Scan the entries below line by line and state how many lines contain the string "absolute", giving only the number.

☆ ☆ ☆ ☆ ☆ ☆ ☆

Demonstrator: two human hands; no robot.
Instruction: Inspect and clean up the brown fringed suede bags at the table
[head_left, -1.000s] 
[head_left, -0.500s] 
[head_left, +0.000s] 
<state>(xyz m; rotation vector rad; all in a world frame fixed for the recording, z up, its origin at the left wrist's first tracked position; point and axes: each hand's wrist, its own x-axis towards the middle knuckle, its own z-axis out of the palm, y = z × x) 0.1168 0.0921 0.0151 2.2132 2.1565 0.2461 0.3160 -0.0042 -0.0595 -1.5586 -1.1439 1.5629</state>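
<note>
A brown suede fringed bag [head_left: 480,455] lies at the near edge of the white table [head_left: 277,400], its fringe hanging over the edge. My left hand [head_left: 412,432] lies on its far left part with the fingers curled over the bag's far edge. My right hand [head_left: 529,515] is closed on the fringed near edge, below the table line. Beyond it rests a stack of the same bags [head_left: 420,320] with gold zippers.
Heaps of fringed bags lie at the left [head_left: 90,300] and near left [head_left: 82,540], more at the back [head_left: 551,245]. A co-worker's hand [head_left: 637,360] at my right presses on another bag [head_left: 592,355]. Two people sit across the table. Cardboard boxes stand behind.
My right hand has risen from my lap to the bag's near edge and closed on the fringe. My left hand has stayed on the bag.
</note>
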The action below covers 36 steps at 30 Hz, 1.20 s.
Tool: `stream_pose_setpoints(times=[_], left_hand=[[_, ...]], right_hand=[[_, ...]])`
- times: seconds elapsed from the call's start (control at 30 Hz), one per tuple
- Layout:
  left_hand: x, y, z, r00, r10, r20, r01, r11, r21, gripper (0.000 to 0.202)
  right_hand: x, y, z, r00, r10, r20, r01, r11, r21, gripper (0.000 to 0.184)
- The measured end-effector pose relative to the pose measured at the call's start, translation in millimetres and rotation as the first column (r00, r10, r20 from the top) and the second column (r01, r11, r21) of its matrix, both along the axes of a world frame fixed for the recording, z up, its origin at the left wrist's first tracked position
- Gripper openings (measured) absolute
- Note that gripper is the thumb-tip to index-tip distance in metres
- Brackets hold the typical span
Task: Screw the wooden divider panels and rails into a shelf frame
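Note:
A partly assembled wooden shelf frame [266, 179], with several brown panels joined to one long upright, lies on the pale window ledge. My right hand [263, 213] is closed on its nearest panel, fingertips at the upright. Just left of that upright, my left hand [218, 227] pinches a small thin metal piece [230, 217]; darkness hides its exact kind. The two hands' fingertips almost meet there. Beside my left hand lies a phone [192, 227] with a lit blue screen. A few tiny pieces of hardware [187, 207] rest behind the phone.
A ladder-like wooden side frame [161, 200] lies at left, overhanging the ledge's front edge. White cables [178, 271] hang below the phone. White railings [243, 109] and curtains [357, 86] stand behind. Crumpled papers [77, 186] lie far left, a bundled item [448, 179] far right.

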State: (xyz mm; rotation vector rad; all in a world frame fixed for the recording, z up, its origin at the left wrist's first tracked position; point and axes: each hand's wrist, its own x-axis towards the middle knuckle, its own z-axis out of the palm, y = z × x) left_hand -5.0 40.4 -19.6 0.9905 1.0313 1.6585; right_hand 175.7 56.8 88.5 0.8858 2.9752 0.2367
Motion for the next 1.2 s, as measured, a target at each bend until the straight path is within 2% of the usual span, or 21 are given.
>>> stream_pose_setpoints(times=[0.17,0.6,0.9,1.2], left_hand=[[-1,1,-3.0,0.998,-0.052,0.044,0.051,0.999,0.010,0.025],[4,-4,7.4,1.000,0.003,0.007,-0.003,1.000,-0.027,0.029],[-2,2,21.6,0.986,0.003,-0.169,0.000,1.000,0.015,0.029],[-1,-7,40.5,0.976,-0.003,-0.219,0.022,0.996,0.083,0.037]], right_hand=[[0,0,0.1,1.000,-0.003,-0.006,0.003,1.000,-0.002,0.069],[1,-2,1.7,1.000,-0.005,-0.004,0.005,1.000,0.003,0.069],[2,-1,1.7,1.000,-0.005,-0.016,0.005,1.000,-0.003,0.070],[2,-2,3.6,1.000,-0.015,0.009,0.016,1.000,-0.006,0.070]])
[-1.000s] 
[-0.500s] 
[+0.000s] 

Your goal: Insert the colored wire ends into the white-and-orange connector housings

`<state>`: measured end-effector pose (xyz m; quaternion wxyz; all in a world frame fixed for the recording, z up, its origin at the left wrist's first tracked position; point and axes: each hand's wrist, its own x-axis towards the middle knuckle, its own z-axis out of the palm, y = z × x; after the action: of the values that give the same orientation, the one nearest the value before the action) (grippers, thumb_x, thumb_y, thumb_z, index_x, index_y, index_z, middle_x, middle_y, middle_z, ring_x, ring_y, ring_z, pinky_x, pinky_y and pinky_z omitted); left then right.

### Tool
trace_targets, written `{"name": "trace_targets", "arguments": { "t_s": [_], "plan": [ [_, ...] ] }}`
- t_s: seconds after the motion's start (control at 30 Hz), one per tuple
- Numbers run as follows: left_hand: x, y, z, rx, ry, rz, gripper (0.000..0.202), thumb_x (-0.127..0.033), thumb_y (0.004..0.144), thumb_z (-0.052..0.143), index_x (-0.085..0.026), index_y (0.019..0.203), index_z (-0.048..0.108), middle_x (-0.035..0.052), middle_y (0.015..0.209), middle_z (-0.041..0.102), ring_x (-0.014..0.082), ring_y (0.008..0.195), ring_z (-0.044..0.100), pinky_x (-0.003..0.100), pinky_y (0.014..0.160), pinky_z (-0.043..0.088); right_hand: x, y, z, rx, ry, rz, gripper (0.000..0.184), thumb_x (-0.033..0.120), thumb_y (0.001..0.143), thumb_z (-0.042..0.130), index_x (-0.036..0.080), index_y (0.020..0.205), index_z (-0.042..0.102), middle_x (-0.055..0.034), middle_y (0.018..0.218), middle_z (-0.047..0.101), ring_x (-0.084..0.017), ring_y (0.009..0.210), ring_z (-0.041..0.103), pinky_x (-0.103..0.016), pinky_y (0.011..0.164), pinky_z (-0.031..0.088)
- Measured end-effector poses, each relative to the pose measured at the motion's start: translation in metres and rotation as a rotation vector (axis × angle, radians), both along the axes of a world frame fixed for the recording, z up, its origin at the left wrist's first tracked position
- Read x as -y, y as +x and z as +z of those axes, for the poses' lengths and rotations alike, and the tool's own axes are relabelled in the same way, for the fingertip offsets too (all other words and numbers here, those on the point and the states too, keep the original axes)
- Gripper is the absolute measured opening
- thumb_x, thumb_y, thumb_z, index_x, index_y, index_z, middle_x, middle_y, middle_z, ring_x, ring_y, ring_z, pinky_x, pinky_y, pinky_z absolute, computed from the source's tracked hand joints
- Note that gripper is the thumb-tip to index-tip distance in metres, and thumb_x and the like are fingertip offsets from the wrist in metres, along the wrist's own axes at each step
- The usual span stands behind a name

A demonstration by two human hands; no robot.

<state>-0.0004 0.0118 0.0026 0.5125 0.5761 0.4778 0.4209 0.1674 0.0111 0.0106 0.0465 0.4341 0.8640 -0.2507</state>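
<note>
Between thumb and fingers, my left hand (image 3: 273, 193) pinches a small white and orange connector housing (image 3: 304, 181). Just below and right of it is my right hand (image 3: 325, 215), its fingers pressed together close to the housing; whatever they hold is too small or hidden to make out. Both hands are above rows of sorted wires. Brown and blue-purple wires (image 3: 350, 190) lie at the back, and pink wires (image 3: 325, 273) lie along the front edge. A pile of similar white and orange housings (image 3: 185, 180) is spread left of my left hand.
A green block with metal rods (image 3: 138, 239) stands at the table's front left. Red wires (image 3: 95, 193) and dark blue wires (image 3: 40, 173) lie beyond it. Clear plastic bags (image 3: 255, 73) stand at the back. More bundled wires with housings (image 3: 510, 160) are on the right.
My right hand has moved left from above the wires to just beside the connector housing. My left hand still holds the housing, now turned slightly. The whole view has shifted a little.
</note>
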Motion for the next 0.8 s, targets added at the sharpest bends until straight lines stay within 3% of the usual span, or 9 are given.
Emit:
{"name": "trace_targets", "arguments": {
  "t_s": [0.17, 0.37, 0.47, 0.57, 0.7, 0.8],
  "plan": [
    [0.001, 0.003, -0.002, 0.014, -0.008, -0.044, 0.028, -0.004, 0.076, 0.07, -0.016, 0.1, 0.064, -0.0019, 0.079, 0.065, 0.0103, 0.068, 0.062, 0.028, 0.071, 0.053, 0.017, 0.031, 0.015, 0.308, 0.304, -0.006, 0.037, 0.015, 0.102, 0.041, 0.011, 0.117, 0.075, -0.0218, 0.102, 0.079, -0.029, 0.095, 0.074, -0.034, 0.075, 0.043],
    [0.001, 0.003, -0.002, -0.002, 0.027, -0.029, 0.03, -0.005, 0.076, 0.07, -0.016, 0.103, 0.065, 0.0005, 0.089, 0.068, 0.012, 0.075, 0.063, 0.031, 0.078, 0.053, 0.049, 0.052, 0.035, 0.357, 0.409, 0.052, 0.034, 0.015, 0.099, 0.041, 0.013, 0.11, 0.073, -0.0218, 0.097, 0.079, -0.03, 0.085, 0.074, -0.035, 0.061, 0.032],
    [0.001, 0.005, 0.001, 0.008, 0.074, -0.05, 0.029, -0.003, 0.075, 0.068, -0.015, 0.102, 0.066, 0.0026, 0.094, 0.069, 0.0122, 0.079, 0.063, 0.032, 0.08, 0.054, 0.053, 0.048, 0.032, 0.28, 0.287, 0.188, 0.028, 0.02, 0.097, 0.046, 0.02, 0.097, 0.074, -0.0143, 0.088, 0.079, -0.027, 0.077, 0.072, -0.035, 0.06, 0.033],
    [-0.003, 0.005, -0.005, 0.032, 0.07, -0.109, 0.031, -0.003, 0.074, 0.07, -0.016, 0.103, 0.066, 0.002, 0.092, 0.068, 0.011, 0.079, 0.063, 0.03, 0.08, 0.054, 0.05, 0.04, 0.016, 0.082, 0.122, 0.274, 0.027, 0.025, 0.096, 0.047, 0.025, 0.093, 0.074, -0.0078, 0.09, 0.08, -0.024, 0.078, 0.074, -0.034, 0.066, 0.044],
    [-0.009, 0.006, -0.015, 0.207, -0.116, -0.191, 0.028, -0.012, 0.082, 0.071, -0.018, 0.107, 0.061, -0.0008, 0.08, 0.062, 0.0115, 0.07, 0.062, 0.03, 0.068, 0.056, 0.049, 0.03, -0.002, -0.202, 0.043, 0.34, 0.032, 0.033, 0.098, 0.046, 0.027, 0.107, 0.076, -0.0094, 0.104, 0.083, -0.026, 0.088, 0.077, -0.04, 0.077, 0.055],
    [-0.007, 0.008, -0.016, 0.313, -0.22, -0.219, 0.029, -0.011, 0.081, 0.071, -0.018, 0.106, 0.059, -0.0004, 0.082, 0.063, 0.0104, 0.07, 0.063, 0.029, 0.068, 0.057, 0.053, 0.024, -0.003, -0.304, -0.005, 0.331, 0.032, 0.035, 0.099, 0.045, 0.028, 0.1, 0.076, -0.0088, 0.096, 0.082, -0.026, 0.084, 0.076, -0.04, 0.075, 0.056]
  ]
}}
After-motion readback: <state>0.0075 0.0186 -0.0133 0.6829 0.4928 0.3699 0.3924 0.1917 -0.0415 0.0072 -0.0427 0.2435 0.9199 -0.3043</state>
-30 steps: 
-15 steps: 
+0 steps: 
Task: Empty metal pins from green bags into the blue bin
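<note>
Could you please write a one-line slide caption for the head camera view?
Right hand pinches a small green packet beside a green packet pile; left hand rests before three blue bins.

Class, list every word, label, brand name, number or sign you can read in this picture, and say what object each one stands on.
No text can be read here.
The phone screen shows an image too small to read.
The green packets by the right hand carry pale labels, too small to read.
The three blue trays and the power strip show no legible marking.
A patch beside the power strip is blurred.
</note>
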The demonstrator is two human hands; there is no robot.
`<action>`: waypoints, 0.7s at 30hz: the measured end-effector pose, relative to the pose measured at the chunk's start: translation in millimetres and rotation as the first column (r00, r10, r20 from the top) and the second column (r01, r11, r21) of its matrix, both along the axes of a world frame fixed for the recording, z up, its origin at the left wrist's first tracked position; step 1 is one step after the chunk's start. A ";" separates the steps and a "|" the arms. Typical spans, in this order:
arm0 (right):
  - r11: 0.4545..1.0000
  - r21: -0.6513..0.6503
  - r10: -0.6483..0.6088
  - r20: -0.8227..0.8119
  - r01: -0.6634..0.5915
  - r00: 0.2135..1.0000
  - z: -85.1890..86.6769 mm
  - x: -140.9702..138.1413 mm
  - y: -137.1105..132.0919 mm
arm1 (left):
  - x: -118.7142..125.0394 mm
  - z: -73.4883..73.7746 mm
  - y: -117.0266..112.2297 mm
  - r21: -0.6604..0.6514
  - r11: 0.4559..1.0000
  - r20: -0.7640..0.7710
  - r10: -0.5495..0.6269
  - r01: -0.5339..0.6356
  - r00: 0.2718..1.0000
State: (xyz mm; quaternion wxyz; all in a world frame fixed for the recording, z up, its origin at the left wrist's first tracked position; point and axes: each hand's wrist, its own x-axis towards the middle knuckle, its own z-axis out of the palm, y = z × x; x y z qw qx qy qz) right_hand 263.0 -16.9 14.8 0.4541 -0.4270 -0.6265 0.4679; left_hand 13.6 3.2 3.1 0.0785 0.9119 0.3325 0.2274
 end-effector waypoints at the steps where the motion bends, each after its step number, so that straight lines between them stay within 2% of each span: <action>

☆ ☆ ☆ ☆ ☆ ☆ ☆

* **Task solution**: 3